**Work to be completed**.
The line with "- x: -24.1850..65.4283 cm", the line with "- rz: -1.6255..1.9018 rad", and all lines between them in the material below: return these exactly, and no others.

(Data extract Opens)

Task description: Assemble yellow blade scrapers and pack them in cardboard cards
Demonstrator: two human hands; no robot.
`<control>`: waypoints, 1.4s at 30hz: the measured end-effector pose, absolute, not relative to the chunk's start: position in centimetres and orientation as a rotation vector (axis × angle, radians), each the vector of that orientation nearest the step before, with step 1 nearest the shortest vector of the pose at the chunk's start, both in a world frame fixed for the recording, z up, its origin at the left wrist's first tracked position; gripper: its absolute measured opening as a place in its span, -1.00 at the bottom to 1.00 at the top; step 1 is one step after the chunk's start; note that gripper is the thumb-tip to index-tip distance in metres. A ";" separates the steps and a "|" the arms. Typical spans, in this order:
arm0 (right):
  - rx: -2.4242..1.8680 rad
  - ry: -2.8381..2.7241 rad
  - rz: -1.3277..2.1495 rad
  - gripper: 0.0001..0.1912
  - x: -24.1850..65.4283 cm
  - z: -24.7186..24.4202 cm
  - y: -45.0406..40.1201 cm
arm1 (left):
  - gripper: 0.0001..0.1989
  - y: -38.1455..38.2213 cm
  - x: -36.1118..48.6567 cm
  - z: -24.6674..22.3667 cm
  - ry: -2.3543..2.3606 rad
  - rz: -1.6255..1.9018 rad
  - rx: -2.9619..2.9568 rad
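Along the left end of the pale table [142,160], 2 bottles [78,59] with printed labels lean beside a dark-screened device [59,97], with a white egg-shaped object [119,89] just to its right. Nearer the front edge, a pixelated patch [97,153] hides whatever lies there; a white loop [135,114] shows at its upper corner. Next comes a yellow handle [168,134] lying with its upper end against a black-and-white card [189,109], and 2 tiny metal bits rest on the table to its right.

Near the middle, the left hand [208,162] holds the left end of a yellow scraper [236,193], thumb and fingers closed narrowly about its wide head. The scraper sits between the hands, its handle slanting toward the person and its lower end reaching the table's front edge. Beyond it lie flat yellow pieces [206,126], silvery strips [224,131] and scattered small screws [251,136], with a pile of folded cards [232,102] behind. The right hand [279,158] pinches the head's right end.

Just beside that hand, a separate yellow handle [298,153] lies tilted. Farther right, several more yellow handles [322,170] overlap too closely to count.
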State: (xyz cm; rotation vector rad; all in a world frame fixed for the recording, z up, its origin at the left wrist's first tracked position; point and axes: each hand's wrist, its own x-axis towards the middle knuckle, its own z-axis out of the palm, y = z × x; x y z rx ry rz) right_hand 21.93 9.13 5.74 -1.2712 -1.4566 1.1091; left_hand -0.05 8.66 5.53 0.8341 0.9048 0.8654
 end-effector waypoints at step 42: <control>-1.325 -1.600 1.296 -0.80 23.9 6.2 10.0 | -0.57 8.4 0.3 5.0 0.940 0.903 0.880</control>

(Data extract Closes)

**Written solution**.
  - x: -24.1850..65.4283 cm
  - z: -24.7186..24.4202 cm
  - y: -45.0406..40.1201 cm
arm1 (left):
  - gripper: 0.0001..0.1989
  - y: -38.1455..38.2213 cm
  - x: -36.1118..48.6567 cm
  - z: -24.6674..22.3667 cm
  - ry: -2.3543..2.3606 rad
  - rz: -1.6255..1.9018 rad

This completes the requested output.